Spaces:

VibecoderMcSwaggins
/

DeepBoner

Paused

File size: 6,894 Bytes

# P1: Advanced Mode Exposes Uninterpretable Chain-of-Thought Events

**Priority**: P1 (UX Degradation)
**Component**: `src/orchestrators/advanced.py`
**Status**: Resolved
**Issue**: [#106](https://github.com/The-Obstacle-Is-The-Way/DeepBoner/issues/106)
**PR**: [#107](https://github.com/The-Obstacle-Is-The-Way/DeepBoner/pull/107)
**Created**: 2025-12-01
**Resolved**: 2025-12-01

## Summary

The Advanced orchestrator exposes raw internal framework events from `agent-framework-core` directly to users.
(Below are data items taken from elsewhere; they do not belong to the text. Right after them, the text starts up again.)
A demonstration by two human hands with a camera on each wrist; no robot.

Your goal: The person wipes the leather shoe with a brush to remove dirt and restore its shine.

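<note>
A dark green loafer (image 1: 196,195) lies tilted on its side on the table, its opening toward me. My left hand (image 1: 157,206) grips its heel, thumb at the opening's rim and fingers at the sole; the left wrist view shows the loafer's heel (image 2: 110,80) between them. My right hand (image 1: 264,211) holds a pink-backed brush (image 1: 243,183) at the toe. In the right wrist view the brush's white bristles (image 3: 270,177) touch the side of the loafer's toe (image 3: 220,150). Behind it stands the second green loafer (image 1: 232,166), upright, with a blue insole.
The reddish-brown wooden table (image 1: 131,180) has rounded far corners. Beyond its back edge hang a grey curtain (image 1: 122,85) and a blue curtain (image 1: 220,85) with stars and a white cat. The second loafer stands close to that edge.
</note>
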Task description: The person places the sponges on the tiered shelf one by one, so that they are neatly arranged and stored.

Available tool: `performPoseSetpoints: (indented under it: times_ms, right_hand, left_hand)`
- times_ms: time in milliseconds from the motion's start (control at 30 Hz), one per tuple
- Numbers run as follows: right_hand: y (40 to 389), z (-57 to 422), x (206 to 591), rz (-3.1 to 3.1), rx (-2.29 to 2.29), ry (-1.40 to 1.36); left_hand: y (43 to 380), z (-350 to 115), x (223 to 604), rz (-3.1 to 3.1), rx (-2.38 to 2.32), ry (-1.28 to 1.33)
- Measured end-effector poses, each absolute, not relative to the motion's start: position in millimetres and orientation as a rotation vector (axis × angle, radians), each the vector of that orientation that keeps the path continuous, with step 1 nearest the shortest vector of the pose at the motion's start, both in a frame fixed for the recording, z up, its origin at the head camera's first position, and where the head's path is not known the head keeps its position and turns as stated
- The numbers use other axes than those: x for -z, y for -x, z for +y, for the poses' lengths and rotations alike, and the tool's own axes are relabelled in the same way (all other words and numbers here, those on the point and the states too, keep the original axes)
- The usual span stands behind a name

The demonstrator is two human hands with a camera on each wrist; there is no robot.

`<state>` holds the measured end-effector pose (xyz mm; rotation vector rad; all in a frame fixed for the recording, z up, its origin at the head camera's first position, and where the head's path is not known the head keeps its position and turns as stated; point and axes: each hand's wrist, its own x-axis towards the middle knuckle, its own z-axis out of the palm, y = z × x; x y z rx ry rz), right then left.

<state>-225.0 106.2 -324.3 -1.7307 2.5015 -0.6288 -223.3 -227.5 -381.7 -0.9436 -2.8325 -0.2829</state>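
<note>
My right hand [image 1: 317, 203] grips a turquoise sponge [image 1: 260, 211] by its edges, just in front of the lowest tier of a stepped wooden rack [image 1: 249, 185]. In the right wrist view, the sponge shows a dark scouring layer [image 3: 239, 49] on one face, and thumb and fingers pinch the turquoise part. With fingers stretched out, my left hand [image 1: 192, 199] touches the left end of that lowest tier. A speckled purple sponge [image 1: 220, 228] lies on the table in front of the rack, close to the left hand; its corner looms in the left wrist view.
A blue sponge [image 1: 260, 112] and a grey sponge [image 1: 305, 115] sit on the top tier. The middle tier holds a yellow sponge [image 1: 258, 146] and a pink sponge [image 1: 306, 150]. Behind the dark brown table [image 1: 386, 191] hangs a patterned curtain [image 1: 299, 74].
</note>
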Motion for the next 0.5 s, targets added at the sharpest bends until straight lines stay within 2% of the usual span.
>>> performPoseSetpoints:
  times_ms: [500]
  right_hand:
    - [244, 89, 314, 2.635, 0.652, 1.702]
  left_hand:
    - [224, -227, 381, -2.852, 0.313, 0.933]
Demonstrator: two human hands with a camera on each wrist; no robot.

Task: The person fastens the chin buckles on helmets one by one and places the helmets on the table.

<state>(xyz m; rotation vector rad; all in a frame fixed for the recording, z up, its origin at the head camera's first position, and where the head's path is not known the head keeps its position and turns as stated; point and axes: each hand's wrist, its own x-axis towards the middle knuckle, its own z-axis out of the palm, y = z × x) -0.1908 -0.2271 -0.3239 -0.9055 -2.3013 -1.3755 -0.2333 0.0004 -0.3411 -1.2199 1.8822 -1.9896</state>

These events contain internal manager bookkeeping (task assignments, ledgers, instructions) that are:

1. Truncated mid-sentence at 200 characters
2. Use internal framework terminology (`user_task`, `task_ledger`, `instruction`)
3. Shown with misleading "JUDGING" event type
4. Not meaningful to end users

## Resolution

Implemented "Smart Filter + Transform" logic in `src/orchestrators/advanced.py`:

1. **Filtered**: `task_ledger` and `instruction` events are now hidden.
2. **Transformed**: `user_task` events are mapped to `type="progress"` with a friendly "Manager assigning research task..." message.
3. **Smart Truncation**: Text is now truncated at sentence boundaries or word boundaries, preventing mid-word cuts.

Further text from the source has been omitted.